### EXERCISE REQUIREMENTS
Please return every line below that contains the string "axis".

--

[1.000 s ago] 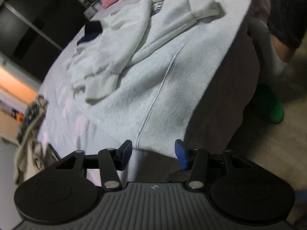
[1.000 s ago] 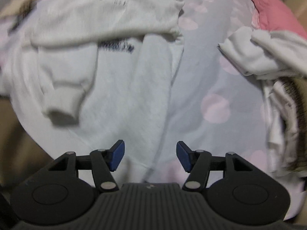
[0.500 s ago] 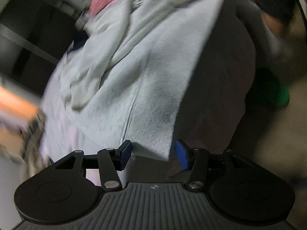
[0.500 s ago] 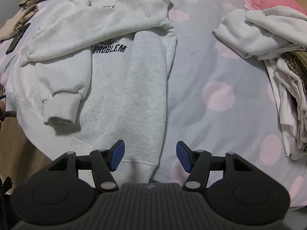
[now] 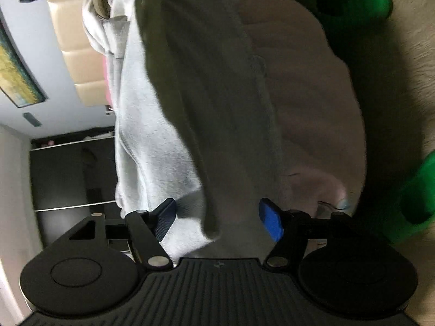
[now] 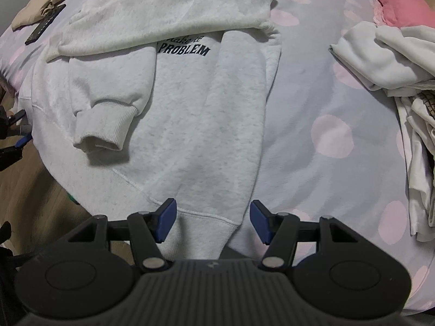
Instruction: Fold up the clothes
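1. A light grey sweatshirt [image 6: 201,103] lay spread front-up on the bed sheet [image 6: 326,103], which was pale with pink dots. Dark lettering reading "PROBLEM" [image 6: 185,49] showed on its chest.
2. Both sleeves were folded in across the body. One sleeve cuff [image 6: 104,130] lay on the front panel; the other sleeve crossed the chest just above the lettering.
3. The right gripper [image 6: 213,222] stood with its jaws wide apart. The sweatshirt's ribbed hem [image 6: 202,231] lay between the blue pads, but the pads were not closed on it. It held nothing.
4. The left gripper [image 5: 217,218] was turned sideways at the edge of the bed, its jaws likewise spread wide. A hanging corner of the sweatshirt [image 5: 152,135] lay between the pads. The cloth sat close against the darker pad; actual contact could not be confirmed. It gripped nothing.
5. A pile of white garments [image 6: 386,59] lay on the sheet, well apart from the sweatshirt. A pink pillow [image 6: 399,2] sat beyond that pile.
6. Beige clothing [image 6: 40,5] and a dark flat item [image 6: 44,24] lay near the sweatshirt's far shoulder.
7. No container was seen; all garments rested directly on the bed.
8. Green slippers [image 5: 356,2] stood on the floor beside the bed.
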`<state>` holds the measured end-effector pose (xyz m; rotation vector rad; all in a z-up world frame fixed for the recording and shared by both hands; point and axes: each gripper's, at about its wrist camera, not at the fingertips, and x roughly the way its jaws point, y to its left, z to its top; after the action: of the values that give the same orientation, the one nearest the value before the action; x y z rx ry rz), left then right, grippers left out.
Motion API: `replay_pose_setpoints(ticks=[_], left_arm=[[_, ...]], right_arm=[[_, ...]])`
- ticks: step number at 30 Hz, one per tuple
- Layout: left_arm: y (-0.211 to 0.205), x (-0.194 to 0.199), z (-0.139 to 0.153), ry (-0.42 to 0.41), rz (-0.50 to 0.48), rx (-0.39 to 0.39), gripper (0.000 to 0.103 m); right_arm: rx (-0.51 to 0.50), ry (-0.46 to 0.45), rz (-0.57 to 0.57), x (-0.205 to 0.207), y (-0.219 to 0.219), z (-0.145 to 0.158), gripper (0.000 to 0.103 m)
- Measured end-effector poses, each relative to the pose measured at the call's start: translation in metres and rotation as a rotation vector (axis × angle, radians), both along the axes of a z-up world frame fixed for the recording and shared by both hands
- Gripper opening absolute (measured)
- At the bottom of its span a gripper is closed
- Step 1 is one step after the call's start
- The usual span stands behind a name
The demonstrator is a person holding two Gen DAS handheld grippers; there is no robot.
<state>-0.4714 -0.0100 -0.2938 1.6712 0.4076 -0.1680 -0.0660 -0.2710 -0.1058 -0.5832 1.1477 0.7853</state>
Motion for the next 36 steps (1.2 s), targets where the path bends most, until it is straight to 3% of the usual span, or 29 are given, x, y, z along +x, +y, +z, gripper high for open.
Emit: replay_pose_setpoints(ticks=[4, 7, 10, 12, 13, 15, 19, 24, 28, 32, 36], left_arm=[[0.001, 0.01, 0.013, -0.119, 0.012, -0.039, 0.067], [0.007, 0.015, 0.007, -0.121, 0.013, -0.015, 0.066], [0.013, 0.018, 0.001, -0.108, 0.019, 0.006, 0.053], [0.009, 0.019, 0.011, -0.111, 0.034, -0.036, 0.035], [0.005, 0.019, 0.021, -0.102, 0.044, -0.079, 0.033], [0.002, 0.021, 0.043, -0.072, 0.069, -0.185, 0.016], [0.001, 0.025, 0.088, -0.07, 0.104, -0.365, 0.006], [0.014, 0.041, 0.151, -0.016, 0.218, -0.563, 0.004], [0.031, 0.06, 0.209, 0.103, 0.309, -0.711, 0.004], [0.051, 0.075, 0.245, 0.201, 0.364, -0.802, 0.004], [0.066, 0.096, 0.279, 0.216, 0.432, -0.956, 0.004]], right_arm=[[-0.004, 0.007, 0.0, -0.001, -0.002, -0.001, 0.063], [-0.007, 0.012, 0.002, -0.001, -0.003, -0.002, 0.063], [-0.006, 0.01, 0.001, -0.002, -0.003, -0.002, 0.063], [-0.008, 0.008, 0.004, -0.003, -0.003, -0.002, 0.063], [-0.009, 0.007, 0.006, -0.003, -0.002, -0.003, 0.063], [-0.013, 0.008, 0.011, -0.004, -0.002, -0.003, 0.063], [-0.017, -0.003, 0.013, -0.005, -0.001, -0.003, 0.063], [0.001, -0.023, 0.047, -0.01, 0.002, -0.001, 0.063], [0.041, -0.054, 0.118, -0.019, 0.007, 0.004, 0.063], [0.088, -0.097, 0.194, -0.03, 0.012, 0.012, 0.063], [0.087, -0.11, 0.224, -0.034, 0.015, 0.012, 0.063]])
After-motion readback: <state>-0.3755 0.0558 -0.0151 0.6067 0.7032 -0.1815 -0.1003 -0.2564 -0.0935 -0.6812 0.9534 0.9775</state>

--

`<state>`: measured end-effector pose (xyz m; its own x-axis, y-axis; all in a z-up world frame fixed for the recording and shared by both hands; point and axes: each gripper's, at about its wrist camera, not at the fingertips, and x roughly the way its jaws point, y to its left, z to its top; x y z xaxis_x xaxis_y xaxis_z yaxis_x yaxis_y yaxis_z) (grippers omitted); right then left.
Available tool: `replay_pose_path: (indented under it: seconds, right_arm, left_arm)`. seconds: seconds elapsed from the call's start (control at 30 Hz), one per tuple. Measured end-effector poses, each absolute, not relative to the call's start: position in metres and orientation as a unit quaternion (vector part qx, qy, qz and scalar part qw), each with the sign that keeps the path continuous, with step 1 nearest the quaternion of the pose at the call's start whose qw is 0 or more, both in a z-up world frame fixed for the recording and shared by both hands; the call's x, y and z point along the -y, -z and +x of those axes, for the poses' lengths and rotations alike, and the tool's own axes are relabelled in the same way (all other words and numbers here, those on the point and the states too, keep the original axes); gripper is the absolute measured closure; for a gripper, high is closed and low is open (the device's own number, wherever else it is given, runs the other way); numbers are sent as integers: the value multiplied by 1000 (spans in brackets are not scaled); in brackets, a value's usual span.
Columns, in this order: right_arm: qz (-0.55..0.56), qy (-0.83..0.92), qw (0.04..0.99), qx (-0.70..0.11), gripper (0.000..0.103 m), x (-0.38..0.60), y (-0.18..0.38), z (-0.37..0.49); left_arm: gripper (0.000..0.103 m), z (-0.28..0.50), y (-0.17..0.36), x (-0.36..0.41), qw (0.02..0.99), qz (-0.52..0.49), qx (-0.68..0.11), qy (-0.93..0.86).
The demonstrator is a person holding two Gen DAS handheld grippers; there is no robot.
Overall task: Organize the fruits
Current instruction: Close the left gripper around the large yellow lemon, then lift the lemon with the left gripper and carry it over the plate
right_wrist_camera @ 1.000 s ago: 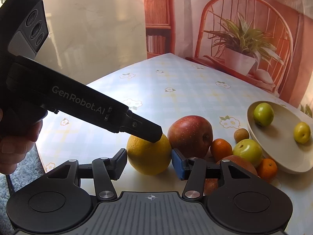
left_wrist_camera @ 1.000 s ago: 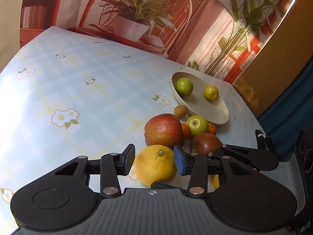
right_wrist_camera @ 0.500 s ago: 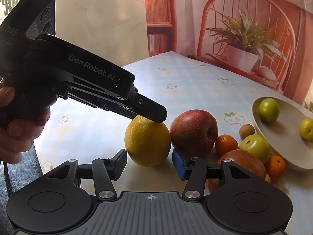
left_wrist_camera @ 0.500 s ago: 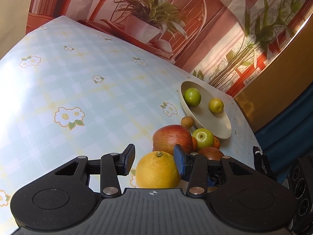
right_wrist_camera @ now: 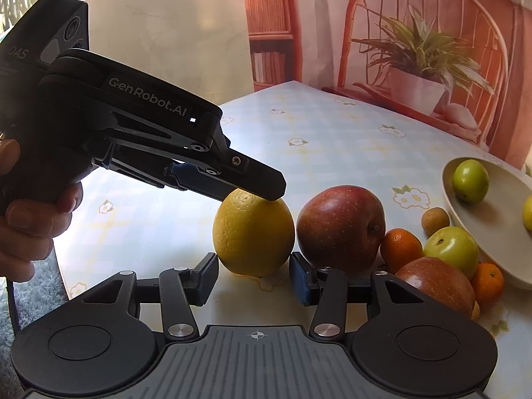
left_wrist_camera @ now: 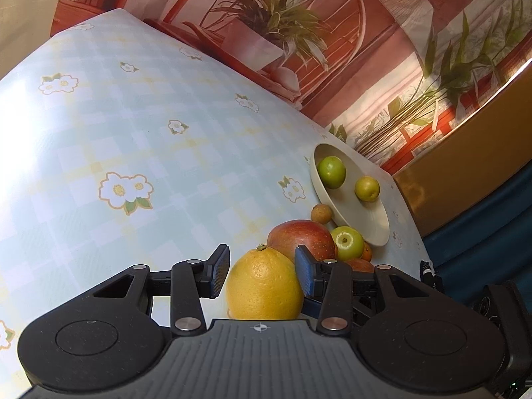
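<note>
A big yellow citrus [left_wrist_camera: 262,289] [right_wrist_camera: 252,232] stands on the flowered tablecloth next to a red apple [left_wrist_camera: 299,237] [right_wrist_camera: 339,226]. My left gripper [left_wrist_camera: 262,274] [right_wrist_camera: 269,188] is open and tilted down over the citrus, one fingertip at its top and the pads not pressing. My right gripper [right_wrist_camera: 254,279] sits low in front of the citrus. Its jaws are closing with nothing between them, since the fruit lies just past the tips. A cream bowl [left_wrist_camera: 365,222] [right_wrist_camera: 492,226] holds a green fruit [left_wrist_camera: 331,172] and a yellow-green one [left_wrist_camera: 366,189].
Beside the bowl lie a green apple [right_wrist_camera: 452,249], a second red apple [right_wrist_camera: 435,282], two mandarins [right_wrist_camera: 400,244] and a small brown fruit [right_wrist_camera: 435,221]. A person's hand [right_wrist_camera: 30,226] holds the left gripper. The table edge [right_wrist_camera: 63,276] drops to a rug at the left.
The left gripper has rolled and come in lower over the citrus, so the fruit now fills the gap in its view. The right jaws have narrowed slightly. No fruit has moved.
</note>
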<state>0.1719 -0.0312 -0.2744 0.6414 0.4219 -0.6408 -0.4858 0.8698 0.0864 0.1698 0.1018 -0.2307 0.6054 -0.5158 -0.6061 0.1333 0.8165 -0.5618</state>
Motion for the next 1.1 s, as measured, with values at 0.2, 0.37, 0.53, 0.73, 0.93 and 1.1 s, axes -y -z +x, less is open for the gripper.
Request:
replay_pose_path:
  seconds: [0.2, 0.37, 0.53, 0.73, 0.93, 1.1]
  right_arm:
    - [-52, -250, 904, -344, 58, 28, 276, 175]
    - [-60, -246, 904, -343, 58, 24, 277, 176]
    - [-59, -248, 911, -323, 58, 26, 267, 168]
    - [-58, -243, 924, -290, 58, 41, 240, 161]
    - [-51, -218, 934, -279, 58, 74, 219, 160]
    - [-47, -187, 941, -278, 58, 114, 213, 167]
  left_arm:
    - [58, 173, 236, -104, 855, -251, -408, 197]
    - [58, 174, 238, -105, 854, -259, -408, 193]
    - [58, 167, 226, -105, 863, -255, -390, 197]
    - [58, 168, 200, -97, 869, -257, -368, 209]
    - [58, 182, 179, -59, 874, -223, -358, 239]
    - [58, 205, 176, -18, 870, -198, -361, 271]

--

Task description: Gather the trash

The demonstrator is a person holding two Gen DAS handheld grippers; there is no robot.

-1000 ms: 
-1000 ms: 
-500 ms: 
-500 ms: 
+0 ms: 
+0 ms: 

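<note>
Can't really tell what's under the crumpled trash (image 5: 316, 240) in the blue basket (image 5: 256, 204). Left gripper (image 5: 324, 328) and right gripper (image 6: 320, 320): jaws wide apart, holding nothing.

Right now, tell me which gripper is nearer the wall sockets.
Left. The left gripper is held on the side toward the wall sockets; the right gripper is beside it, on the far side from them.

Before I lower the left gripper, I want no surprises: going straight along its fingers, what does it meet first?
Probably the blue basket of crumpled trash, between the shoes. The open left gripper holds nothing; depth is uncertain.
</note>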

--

### EXERCISE RESPONSE
- Measured end-effector poses, each relative to the pose measured at the call's start: translation in metres and rotation as a rotation vector (axis × angle, radians), both along the axes of a z-up world frame fixed for the recording and shared by both hands
`<state>`: measured end-effector pose (xyz m; its own x-axis, y-axis; all in a z-up world frame fixed for the recording and shared by both hands; point and axes: each gripper's, at about its wrist camera, not at the fingertips, and x roughly the way its jaws point, y to its left, z to its top; x y z xaxis_x xaxis_y xaxis_z yaxis_x yaxis_y yaxis_z) (grippers omitted); right then left.

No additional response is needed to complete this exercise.